Facoltà Teologica del Triveneto: Progetto THESIS Fttr

Tipologia Tesi: Laurea in Scienze Religiose

  • Quale Dio salverà il mondo?

    In dialogo con J. Moltmann e k. Charamsa sull’impassibilità divina

    La questione centrale della tesi verte intorno al tema dell’impassibilità divina. Un tema attuale, che mette in gioco il modo di pensare Dio e tocca la questione del soffrire, esperienza comune ad ogni persona. L’interrogativo sul senso della sofferenza è, in definitiva, un quesito sul volto di Dio: è Colui che sperimenta con me il dolore ed è turbato di fronte al male, oppure è Colui che non si lascia toccare dalla mia sofferenza e in essa opera la salvezza? Quale Dio allora salverà il mondo?

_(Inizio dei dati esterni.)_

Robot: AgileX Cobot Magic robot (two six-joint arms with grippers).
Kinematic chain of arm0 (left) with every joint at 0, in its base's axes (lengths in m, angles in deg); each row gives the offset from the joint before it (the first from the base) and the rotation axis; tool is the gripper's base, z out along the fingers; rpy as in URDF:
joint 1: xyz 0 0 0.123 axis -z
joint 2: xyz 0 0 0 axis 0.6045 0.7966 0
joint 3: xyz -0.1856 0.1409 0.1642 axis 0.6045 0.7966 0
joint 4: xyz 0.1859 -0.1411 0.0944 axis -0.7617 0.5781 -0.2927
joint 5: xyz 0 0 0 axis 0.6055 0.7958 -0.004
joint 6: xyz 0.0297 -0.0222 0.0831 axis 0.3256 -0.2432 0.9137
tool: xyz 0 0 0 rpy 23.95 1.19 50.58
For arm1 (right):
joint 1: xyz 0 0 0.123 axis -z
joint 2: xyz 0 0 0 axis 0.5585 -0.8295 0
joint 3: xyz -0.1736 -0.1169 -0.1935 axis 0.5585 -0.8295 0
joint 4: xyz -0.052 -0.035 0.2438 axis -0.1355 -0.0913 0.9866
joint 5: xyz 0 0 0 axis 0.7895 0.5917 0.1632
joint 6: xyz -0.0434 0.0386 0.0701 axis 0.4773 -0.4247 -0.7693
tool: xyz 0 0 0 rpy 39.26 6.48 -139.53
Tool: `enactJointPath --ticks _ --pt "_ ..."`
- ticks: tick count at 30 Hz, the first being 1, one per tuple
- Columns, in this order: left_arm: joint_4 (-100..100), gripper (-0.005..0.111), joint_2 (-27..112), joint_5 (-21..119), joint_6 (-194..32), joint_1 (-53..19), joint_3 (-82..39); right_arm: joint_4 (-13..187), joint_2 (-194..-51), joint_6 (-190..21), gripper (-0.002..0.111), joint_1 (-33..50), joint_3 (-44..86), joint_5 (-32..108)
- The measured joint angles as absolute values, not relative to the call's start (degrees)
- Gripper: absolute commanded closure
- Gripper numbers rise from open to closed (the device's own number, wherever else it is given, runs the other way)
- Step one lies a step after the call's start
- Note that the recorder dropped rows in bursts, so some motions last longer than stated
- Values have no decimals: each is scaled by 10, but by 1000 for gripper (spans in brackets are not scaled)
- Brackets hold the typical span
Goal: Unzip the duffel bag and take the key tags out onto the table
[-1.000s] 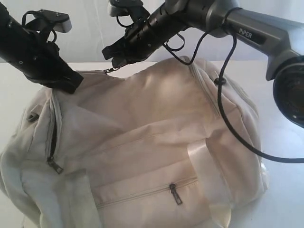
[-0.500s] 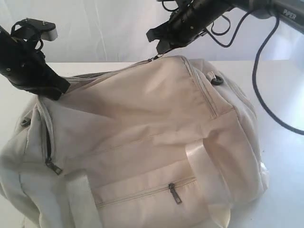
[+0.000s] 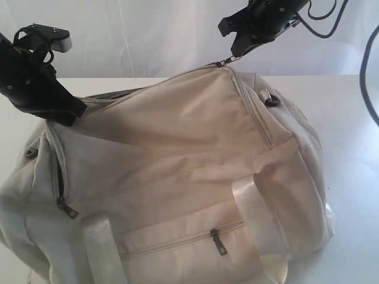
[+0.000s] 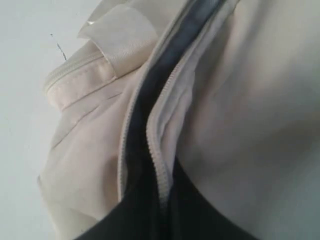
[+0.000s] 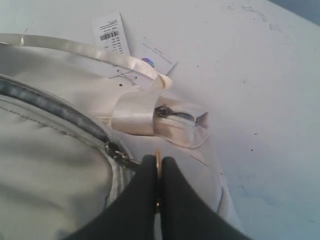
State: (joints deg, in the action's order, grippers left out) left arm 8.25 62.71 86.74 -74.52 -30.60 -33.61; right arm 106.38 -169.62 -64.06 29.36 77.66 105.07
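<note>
Zipper pull [image 5: 129, 161] pinched by right gripper [image 5: 158, 167]; left gripper [image 3: 64, 111] clamps duffel bag [image 3: 177, 148] edge.

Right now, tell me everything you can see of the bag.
The bag is large, cream fabric, lying slumped on the white table. Its top zipper is partly open, showing dark lining; the side pocket is zipped. Pale straps cross its front. The left gripper pinches one end; the right gripper holds the zipper pull.
</note>
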Motion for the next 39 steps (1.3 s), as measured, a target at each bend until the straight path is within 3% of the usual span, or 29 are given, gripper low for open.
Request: enactJointPath --ticks 22,24,31,39 --pt "82 106 627 867 -745 -306 -336 1046 -1640 -674 108 308 718 1089" --pt "82 99 627 866 -745 -306 -336 1049 -1637 -674 108 311 709 1088" --pt "101 40 627 903 -694 -310 -349 1066 -1635 -662 108 316 708 1062" --pt "188 36 628 954 -597 -285 -436 1067 -1635 -657 108 317 708 1053"
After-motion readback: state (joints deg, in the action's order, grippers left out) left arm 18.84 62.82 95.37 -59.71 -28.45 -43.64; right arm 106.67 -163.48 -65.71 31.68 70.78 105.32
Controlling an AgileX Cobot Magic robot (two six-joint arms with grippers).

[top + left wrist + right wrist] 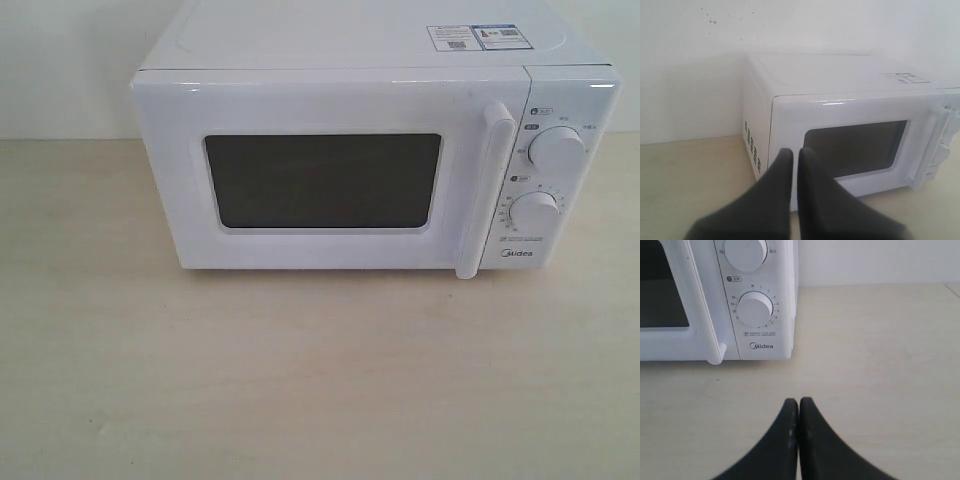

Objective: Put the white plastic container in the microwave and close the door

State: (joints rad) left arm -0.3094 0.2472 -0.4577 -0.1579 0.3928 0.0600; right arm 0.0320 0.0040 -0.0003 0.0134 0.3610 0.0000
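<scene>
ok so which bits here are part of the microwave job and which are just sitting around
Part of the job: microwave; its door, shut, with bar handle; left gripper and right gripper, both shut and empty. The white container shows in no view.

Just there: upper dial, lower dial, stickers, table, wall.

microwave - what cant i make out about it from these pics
- Inside the microwave: hidden in every view by the shut door, window dark; white plastic container unseen anywhere.
- Top stickers: exterior view, print too small.
- Upper dial: right wrist view, cut off by frame edge.
</scene>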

Il Dio onnipotente che ci libera dal male o il Dio sofferente che ha bisogno di essere salvato con noi?
    Si tratta di interrogativi aperti, raccolti e approfonditi da molti studiosi, tra i quali Jürgen Moltmann, teologo riformato tedesco, sostenitore della sofferenza di Dio e in Dio, e Krzysztof Charamsa, teologo cattolico polacco, che abbracciando la visione classica tomista afferma l’impassibilità di Dio. Questa visione è stata recentemente messa in discussione a causa di vari fattori, come gli sviluppi del pensiero filosofico moderno, con particolare riferimento a Hegel e ai filosofi idealisti; alcuni studi ebraici, come quelli di Heschel sul pathos divino e la dottrina della Shekhinah; infine una nuova sensibilità culturale che, in seguito alle tragedie provocate dai totalitarismi del Novecento, si interroga sul rapporto tra Dio e il male e sempre più spesso ne trae la conseguenza che Dio non può non partecipare alla sofferenza umana, se davvero è buono e giusto. Questi elementi hanno creato la base d’appoggio per l’accoglienza di una diversa visione di Dio: non più immutabile e impassibile, bensì pienamente coinvolto nei drammi umani e capace di patire e com-patire con l’uomo che soffre. È questa la strada intrapresa da Moltmann che si interroga sull’identità del Dio trinitario a partire da Cristo, e in particolare dall’evento della morte in croce. Nel grido di Gesù morente, il teologo tedesco rintraccia il legame tra croce e Trinità: il Figlio è abbandonato dal Padre che lo consegna per noi. Ma il Padre, abbandonando il Figlio, abbandona anche se stesso; l’amore che unifica si trasforma in una radicale separazione mostrando così come la croce di Cristo sia avvenimento di Dio e in Dio.
    La Scrittura ci consegna il volto di un Dio che è il Vivente, pieno di vitalità e dinamicità, per cui va esclusa ogni immutabilità che veicoli staticità o rigidità. D’altra parte è necessario verificare fino a che punto sia legittimo porre in Dio la mutabilità e la passibilità, cioè la successione di stati d’animo in dipendenza da fattori esterni.
    La via cristologica sembra l’unica in grado di tenere uniti la necessità di un coinvolgimento di Dio e il suo rimanere se stesso, condizione indispensabile per la liberazione dell’uomo dal male. La sofferenza che è predicata del Figlio nella sua condizione di incarnato veicola l’idea di un Dio follemente innamorato dell’uomo, un Dio la cui cifra non è la sofferenza ma l’amore. L’opera divina è sempre a favore della vita, perché Dio non gode del peccato e della sofferenza, ma si compiace del bene e fa rifiorire la vita là dove essa si spegne. Il fatto che Gesù non si lasci fermare, nel dono di sé, dal rifiuto degli uomini, è indice di una stabilità che può trovare fondamento solo in Dio, un Dio fedele a se stesso, roccia sicura nel quale solo può esserci salvezza.